Although the four principle Vedas include the concept of spiritual perfection or liberation, it is not so thoroughly developed or presented. Therefore, to help one understand what the goal of Vedic philosophy is, there are also other compositions along with the four Vedas, namely the Brahmanas, Aranyakas,  Upanishads, Itihas . Originally, the Brahmanas consisted of 1180 branches, with the same number of Aranyakas. Unfortunately, only a few of these branches remain today. The Upanishads also had 1180 branches to continue the explanation of these Vedic divisions of knowledge and practice.
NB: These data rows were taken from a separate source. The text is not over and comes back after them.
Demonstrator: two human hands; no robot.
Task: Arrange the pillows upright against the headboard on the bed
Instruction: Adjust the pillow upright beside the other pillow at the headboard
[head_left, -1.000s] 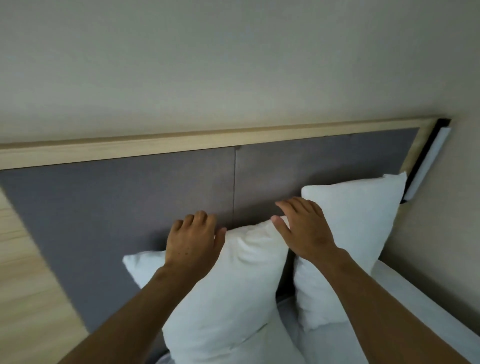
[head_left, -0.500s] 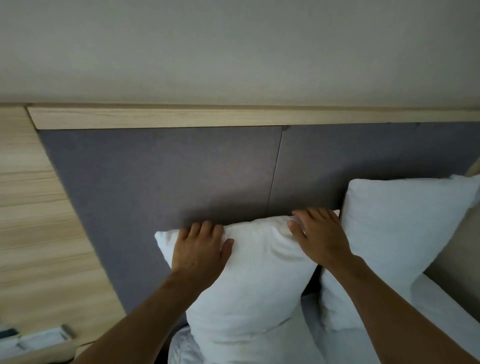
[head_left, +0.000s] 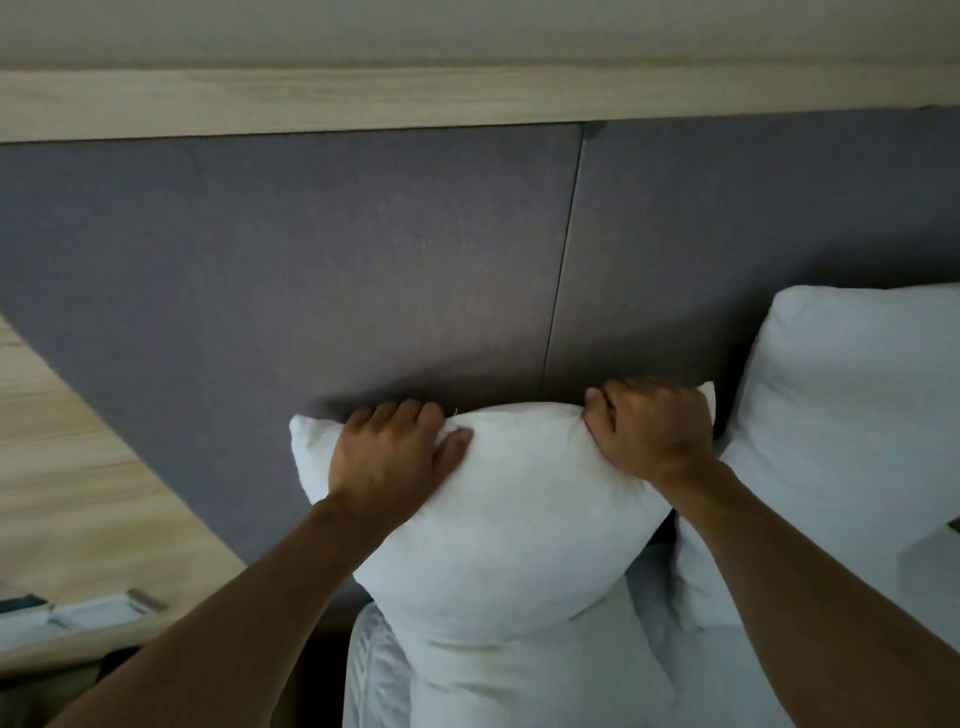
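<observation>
Because the pillow (head_left: 498, 525) looks soft and light, left hand (head_left: 395, 457) and right hand (head_left: 649, 431) clutch its 12 o'clock edge.

There is a single view, worn on the person's head, looking forward and steeply down at close range. It faces the grey headboard (head_left: 363, 249), which fills the middle of the frame, with its wooden top rail (head_left: 415, 101) across the upper edge. Both forearms enter from the bottom corners. The white bedding (head_left: 649, 670) lies at the lower centre and a wooden side panel (head_left: 78, 483) at the left.
</observation>
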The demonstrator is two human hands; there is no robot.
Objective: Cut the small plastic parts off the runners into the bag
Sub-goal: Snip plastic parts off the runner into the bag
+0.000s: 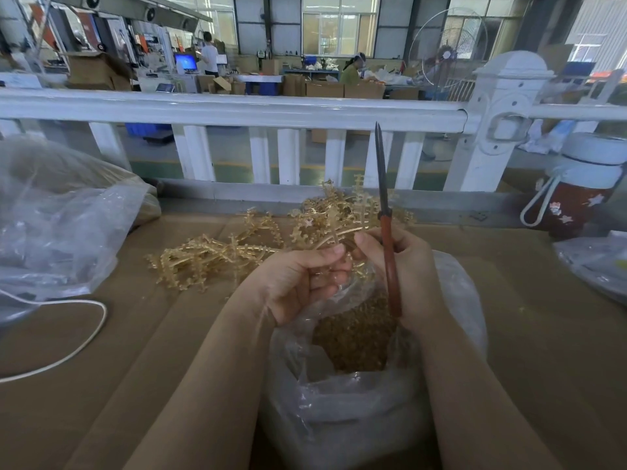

However, only about 200 are still available.

The Brahmanas are compositions that accompany different portions of the Veda Samhitas with additional directions and details that the brahmana priests would use when performing the sacrificial rituals, along with some of their histories. They include the Aitareya, the Shankhayan or Kausitaki, and the Shatpath and Taittariya Brahmanas that are connected to the Rig-veda. These contain such instructions as what to meditate on and how to chant the mantras while conducting the sacrifice, etc. The Brahmanas also hold cosmological legends and stories that explain the reason for performing the Vedic rituals, along with the esoteric significance of the mantras and sacrificial rituals. They also describe the verses in the main Samhitas. Furthermore, they provide the seeds of the systematic knowledge of the Sutras, and can be used by the village householders.

The Panchvinsha, Shadvinsha, and Tandya Brahmanas belong to the Sama-veda, while the Jaiminiya and Gopatha Brahmanas belong to the Atharva-veda. The Shatapatha Brahmana, a large volume of 100 chapters authored by Yajnavalkya, is said to belong to the Shukla Yajur-veda.